> What you are asked to do: Say how many lines below have "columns" in them, giving the number alone.

[Opening Provided material section]

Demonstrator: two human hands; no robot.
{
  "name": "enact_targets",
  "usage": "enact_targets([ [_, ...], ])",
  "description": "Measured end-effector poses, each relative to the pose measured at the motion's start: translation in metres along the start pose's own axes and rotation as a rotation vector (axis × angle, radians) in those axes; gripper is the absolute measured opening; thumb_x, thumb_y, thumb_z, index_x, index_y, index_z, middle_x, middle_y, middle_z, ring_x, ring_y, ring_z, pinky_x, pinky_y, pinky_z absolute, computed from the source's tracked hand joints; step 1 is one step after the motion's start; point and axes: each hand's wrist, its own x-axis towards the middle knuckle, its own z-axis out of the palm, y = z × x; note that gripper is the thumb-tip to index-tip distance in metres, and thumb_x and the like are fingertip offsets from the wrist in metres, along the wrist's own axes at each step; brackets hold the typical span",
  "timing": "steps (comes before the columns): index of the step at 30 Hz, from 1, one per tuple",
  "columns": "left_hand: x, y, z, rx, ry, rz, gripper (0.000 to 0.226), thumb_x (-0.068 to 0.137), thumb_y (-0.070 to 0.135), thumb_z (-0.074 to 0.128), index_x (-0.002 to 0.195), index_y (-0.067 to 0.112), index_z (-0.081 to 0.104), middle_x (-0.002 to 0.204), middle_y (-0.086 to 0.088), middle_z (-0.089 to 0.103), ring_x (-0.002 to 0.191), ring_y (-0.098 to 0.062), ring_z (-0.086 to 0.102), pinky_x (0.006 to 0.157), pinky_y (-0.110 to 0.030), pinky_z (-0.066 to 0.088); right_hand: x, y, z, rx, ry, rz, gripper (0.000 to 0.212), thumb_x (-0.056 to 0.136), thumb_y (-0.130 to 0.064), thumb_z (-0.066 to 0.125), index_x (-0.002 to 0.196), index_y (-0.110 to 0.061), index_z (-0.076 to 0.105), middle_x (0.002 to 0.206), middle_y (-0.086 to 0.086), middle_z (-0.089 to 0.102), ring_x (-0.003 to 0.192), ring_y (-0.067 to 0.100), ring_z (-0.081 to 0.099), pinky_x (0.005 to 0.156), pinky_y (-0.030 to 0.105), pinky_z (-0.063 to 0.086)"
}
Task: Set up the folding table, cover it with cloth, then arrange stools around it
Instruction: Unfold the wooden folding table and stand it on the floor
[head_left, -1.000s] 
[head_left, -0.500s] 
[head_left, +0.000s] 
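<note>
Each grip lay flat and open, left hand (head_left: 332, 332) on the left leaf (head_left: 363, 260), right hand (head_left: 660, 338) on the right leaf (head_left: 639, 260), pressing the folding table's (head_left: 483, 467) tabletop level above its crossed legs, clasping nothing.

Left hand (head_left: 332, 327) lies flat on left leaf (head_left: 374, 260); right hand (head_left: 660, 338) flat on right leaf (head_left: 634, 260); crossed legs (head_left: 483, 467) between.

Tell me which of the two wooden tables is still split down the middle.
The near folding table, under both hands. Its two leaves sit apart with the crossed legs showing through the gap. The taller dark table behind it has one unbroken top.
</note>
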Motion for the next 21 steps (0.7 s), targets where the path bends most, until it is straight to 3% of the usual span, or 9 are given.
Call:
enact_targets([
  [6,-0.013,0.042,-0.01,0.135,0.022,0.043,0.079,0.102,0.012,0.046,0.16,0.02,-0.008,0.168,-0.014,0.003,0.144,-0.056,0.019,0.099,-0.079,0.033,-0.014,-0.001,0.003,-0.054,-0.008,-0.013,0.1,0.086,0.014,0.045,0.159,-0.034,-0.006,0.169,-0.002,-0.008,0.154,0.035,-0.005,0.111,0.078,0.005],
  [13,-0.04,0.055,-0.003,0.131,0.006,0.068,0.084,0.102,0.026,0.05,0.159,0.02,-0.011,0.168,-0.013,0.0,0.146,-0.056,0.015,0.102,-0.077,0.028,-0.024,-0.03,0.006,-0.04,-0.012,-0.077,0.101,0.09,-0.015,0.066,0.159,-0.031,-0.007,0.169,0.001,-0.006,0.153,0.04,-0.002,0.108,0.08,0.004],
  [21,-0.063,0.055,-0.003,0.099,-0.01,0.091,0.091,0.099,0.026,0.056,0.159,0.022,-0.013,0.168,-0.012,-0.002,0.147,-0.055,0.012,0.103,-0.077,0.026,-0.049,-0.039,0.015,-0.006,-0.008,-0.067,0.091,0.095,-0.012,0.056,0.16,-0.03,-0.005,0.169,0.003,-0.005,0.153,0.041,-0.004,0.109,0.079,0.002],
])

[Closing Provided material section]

> Exercise response: 2